● Directions for this task:
Beginning at the line that holds "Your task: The", restate each line exactly through the final line of the records. Include both of those lines.

Segment Start: Provided material

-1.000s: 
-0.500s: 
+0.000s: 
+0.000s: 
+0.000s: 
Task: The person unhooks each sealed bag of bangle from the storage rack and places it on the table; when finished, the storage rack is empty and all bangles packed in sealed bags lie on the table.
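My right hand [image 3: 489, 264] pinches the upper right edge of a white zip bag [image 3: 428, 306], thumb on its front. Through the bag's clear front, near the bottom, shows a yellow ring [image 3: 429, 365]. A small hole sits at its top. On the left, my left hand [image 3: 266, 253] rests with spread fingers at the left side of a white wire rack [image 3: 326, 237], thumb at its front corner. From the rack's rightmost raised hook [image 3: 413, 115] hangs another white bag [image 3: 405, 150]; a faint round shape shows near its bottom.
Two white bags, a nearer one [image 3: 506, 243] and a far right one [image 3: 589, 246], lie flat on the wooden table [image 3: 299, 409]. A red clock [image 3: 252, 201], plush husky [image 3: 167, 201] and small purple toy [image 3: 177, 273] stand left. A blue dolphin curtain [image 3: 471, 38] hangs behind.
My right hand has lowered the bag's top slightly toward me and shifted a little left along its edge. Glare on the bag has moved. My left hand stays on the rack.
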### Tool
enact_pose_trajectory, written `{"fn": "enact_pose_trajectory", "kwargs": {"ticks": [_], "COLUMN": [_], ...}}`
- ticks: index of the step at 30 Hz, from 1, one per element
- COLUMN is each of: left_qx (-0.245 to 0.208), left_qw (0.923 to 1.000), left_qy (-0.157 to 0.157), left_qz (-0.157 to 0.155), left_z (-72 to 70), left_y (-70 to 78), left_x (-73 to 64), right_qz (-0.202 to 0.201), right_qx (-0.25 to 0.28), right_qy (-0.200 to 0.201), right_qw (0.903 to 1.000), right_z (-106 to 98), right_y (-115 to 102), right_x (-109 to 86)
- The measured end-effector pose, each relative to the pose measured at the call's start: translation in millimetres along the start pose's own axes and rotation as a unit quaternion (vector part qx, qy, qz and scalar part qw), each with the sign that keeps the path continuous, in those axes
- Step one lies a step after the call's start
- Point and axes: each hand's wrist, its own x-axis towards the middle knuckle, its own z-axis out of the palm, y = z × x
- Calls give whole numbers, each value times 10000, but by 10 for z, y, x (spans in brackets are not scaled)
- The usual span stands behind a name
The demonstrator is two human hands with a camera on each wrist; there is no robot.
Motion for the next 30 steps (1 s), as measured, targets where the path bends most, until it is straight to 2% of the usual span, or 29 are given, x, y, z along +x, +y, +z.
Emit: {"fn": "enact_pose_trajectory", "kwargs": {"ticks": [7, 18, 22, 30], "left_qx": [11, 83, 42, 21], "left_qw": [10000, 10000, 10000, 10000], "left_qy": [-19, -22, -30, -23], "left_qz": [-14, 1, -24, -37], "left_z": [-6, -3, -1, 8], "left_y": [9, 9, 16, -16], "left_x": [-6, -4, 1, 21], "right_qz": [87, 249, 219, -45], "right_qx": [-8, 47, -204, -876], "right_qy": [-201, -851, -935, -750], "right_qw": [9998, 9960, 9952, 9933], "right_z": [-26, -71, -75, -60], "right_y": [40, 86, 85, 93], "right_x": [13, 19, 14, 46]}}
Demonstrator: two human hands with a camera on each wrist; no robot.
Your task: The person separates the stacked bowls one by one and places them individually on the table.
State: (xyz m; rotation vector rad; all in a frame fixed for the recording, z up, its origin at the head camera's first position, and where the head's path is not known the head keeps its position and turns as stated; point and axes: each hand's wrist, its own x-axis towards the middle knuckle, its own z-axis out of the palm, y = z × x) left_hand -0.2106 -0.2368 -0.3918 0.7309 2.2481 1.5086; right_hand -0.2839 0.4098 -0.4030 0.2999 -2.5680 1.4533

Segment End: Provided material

● Completed exercise:
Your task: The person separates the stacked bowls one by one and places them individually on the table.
State: (xyz m; rotation vector rad; all in a frame fixed for the recording, z up, its origin at the head camera's first position, and where the head's path is not known the head keeps its position and turns as stated; point and axes: each hand's wrist, its own x-axis towards the middle knuckle, its own z-axis out of the palm, y = z × x) left_hand -0.2106 -0.2368 -0.3918 0.7309 2.2481 1.5086; right_hand -0.2839 0.4098 -0.4030 0.2999 -2.5680 1.4533

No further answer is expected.